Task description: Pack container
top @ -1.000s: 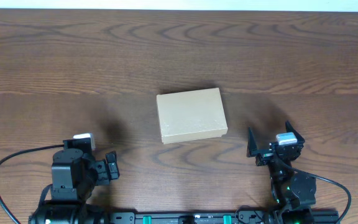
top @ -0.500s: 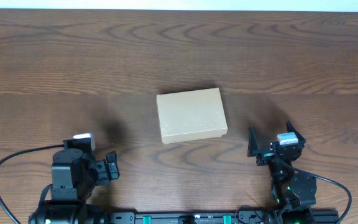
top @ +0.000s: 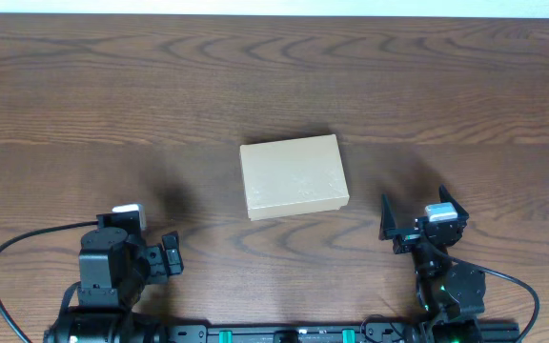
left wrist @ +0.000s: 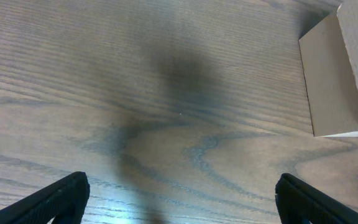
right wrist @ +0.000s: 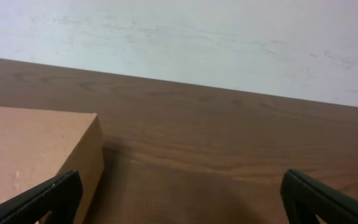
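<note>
The container (top: 293, 176) is a tan-brown cardboard box lying shut in the middle of the wooden table. It also shows at the right edge of the left wrist view (left wrist: 340, 74) and at the left of the right wrist view (right wrist: 36, 158). My left gripper (top: 165, 255) is open and empty near the front left, well short of the box; its fingertips frame bare wood (left wrist: 179, 202). My right gripper (top: 416, 219) is open and empty to the front right of the box, its fingertips wide apart (right wrist: 182, 196).
The brown wooden table (top: 112, 95) stretches around the box. A white wall (right wrist: 197, 37) rises behind the table's far edge. A black cable (top: 8, 252) loops at the front left by the arm base.
</note>
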`<action>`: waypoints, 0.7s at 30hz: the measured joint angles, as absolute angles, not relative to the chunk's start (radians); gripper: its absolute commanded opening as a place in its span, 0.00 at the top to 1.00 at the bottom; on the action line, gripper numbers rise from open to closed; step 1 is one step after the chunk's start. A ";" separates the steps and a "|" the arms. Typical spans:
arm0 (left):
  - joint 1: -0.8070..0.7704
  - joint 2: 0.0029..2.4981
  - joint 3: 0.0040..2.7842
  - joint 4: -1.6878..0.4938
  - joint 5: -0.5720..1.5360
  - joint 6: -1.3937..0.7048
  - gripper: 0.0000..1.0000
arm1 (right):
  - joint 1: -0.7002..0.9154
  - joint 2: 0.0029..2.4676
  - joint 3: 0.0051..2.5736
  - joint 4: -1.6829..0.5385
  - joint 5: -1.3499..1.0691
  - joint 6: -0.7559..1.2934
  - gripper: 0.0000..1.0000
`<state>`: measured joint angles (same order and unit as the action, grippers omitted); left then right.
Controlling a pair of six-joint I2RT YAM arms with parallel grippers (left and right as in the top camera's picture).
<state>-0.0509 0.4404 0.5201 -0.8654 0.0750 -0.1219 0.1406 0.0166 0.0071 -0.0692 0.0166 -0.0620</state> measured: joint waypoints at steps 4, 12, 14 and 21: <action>-0.051 0.440 0.520 -0.865 0.075 -0.122 0.04 | 0.141 0.017 0.007 -0.069 0.017 -0.062 0.01; -0.051 0.436 0.518 -0.839 0.068 -0.108 0.04 | 0.141 0.017 0.007 -0.069 0.017 -0.062 0.01; -0.051 0.415 0.507 -0.766 0.066 -0.104 0.05 | 0.141 0.017 0.007 -0.069 0.017 -0.062 0.01; -0.051 0.241 0.351 -0.395 0.044 -0.078 0.05 | 0.141 0.017 0.007 -0.068 0.017 -0.062 0.01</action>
<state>-0.0509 0.2413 0.3511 -0.3946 0.0441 -0.0776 0.1406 0.0166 0.0071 -0.0685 0.0170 -0.0620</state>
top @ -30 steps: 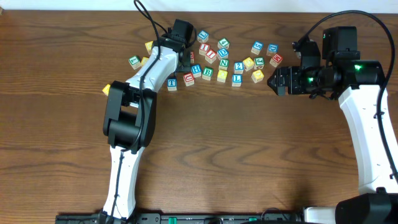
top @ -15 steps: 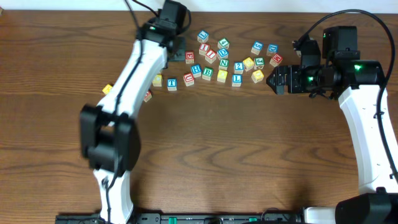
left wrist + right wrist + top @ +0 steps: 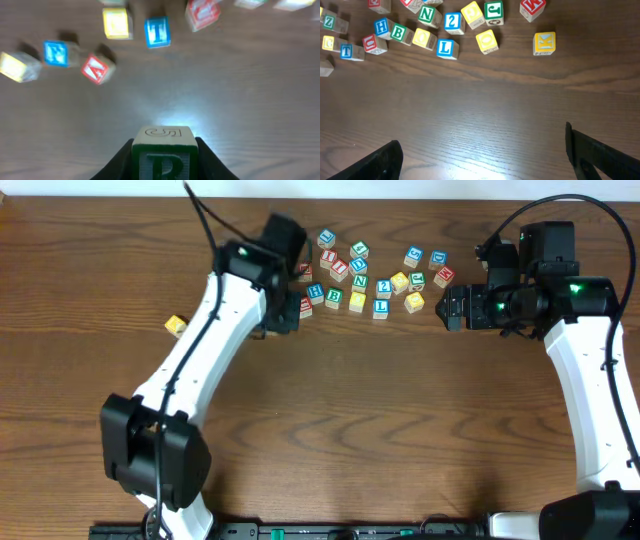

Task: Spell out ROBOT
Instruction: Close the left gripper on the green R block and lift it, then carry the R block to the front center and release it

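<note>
Two white-and-black robot arms work over a brown wooden table strewn with small wooden alphabet cubes. The left arm hides part of the scatter from overhead, so the full count cannot be told. The right wrist camera takes in roughly eighteen cubes, and the left wrist camera shows six whole ones plus cut-off pieces at its top edge.

The left gripper is clamped on one small wooden green-framed R cube, with a black finger pressed against each side. The R faces the camera, and the pale top face carries an outlined figure, either S or 5. This cube sits over bare wood at the left end of the scatter; whether it touches the table cannot be told. Ahead of it lies the blue-framed T cube, between a yellow-topped cube and a red-lettered cube.

The green-framed B cube lies in a row between a blue H cube and a yellow cube whose letter is unclear. A yellow O cube rests further right. The right gripper hangs spread wide, holding nothing, beside the right end of the scatter
</note>
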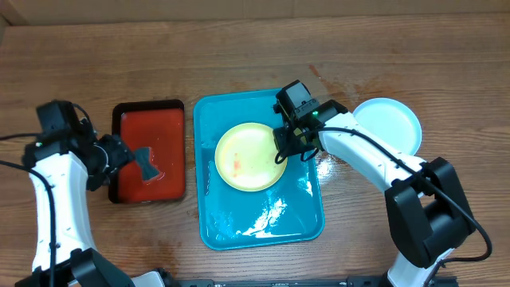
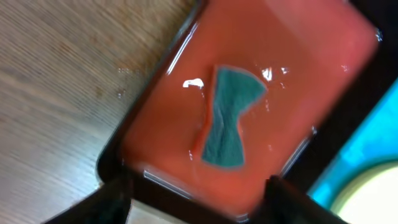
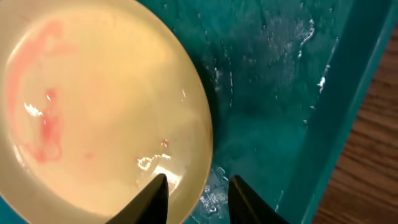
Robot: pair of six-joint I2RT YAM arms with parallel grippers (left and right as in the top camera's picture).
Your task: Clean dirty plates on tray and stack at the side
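Right wrist view caught the right gripper (image 3: pixel 198 180) spread astride the edge of the smeared plate (image 3: pixel 93 106), mid-grasp, likely needing to close next.

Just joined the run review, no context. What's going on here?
The right gripper is open and straddles the right rim of a yellow plate lying in the turquoise tray; it has not clamped. The plate shows reddish smears, so it looks unwiped. The left gripper hangs open over a teal sponge lying on the red tray, not holding it. A pale plate sits on the table, right of the turquoise tray.
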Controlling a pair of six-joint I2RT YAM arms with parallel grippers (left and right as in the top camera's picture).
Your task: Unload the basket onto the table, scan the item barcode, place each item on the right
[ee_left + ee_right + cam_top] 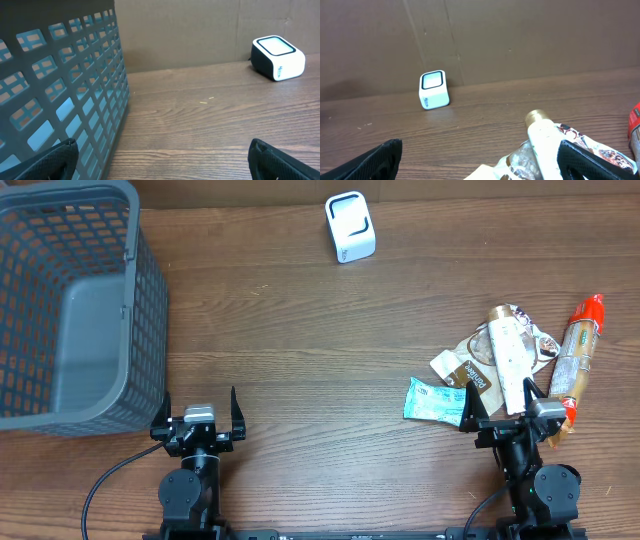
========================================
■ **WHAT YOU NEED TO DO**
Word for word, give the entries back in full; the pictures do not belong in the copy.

■ **THE COMPLETED TASK**
Task description: Pack container
top @ -1.000s: 
top @ -0.500s: 
top @ +0.000s: 
left wrist @ +0.000s: 
right wrist @ +0.000s: 
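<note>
The container (top: 293, 176) is a tan-brown cardboard box lying shut in the middle of the wooden table. It also shows at the right edge of the left wrist view (left wrist: 340, 74) and at the left of the right wrist view (right wrist: 36, 158). My left gripper (top: 165, 255) is open and empty near the front left, well short of the box; its fingertips frame bare wood (left wrist: 179, 202). My right gripper (top: 416, 219) is open and empty to the front right of the box, its fingertips wide apart (right wrist: 182, 196).
The brown wooden table (top: 112, 95) stretches around the box. A white wall (right wrist: 197, 37) rises behind the table's far edge. A black cable (top: 8, 252) loops at the front left by the arm base.
</note>
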`<action>`: waypoints, 0.7s at 30hz: the measured joint angles, as absolute angles, not relative to the chunk's start (radians); gripper: its absolute commanded opening as a place in its span, 0.00 at the top to 1.00 at the bottom; on the action line, gripper numbers rise from open to closed; step 1 is one step after the chunk's start. A ";" separates the steps and a "|" the arms. Typical spans:
arm0 (left):
  - joint 1: -0.8070..0.7704
  - joint 2: 0.0029..2.4981
  - joint 3: 0.0040..2.7842
  - joint 4: -1.6878..0.4938
  - joint 5: -0.5720..1.5360
  - joint 6: -1.3937..0.7048
  - gripper: 0.0000..1.0000
arm1 (right):
  - joint 1: -0.7002..0.9154
  - joint 2: 0.0029..2.4676
  - joint 3: 0.0051..2.5736
  - joint 4: -1.6829..0.5385
  - joint 5: -1.3499..1.0691
  - joint 6: -0.7559..1.2934
  - gripper: 0.0000..1.0000
`<state>`: measured joint angles (same order and unit as the action, grippers omitted); left then right.
Controlling a pair of six-joint I2RT YAM arms with parallel grippers (left and right as in the top camera's picture).
<state>-0.0509 0.4404 0.5201 -0.8654 0.0750 -0.1219 0.1406 0.0166 0.0071 -0.0692 0.0166 -0.0620</state> measured: joint waypoints at steps 4, 12, 14 and 21: <action>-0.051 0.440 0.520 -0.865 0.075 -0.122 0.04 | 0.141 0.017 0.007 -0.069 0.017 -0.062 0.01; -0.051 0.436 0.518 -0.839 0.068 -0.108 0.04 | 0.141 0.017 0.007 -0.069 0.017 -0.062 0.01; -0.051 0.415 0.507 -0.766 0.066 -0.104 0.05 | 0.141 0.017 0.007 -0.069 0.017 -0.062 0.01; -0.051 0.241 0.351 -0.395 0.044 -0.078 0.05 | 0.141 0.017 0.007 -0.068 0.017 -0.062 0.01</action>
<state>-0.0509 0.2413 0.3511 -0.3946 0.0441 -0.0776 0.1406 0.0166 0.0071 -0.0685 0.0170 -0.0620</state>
top @ -30 steps: 
top @ -15 steps: 
left wrist + right wrist + top @ +0 steps: 

Task: Spell out ROBOT
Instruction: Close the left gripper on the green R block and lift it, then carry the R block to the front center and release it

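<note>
Two white-and-black robot arms work over a brown wooden table strewn with small wooden alphabet cubes. The left arm hides part of the scatter from overhead, so the full count cannot be told. The right wrist camera takes in roughly eighteen cubes, and the left wrist camera shows six whole ones plus cut-off pieces at its top edge.

The left gripper is clamped on one small wooden green-framed R cube, with a black finger pressed against each side. The R faces the camera, and the pale top face carries an outlined figure, either S or 5. This cube sits over bare wood at the left end of the scatter; whether it touches the table cannot be told. Ahead of it lies the blue-framed T cube, between a yellow-topped cube and a red-lettered cube.

The green-framed B cube lies in a row between a blue H cube and a yellow cube whose letter is unclear. A yellow O cube rests further right. The right gripper hangs spread wide, holding nothing, beside the right end of the scatter
</note>
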Robot: pair of six-joint I2RT YAM arms with parallel grippers (left and right as in the top camera's picture).
Your task: Clean dirty plates on tray and stack at the side
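Right wrist view caught the right gripper (image 3: pixel 198 180) spread astride the edge of the smeared plate (image 3: pixel 93 106), mid-grasp, likely needing to close next.

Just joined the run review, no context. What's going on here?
The right gripper is open and straddles the right rim of a yellow plate lying in the turquoise tray; it has not clamped. The plate shows reddish smears, so it looks unwiped. The left gripper hangs open over a teal sponge lying on the red tray, not holding it. A pale plate sits on the table, right of the turquoise tray.
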Controlling a pair of six-joint I2RT YAM arms with parallel grippers (left and right as in the top camera's picture).
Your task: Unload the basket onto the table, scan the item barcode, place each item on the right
[ee_left + ee_right + cam_top] 

The exercise requires no additional answer.